One demonstrator dressed in black and a funereal veil held a banner reading “RIP British Justice”. Another, 20-year-old Ruby Allen, said Assange was an innocent defender of “press freedom”.

“Extradition is a death sentence basically. If he’s extradited to America the conditions will be so much worse,” she said.

Wrangling ahead
Assange, 50, is wanted in Washington to face 18 charges relating to the 2010 release by WikiLeaks of 500,000 secret files detailing aspects of military campaigns in Afghanistan and Iraq.

He has been indicted for violating the US espionage act and for hacking, based on the alleged aid he gave former military intelligence officer Chelsea Manning in obtaining the documents from secure computer systems.

If convicted in the United States, he faces a maximum sentence of 175 years in jail.

The US government has said the judge who made the ruling in January, Vanessa Baraitser, “didn’t appreciate the weight” of expert evidence that said Assange was not at risk of suicide.

Baraitser rejected US experts’ testimony that Assange would be protected from self-harm, noting that others such as disgraced US financier Jeffrey Epstein had managed to kill themselves in US custody.
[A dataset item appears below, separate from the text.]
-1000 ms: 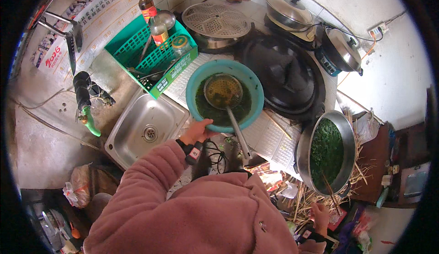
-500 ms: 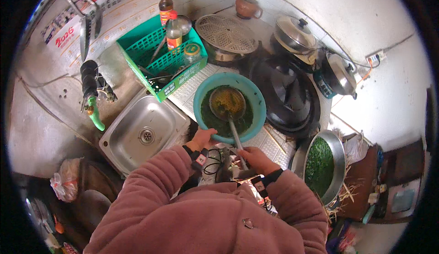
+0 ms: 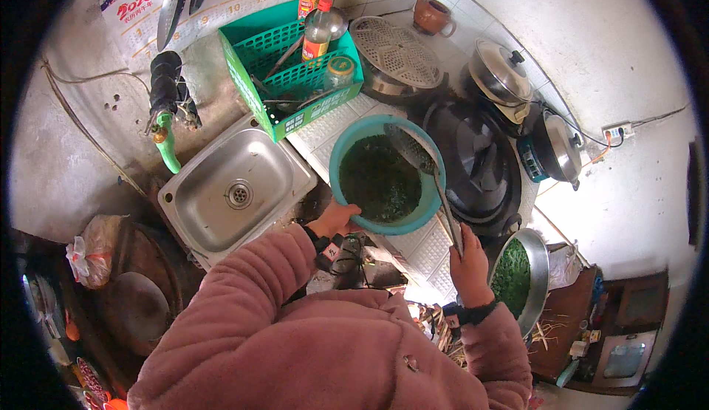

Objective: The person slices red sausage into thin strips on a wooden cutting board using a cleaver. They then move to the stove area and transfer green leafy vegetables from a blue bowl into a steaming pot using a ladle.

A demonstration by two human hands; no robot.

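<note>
Presently, I record my left hand [image 3: 336, 219] with its grip clamped on the near rim of the teal basin [image 3: 347, 151], which stands on the tiled bench [image 3: 325, 125] and holds dark chopped greens [image 3: 378, 179]. My right hand [image 3: 470, 262] has its grip closed around the handle end of a long metal strainer ladle [image 3: 427, 165]; its perforated head lies over the basin's far side, beyond that grip. I believe the head touches the rim, though the view is unclear. Left of the left grip sits the steel sink [image 3: 235, 192]. Just right of the right grip stands a metal bowl of greens [image 3: 521, 277]. A black wok [image 3: 476, 162] lies beyond it.
</note>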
But the US government’s lawyers have argued Baraitser was “misled” in evidence from Assange’s psychiatric expert Michael Kopelman, who they claim concealed things such as that his client had fathered children with Moris while holed up in the Ecuadorian embassy in London.

Assange was arrested in Britain in 2019 for jumping bail after spending seven years inside the embassy to avoid extradition to Sweden where he faced allegations of sexual assault. These were later dropped.

Whatever the High Court decides, further lengthy legal wrangling looms.

If the US appeal is successful, the case will be sent back to a lower court for a new decision.

Whoever loses can also ask for permission for a further, final appeal to the UK’s Supreme Court.

Assange sought, but failed, to obtain a pardon from Biden’s predecessor Donald Trump, whose 2016 election campaign benefited from WikiLeaks’ release of materials that damaged his Democratic opponent, Hillary Clinton.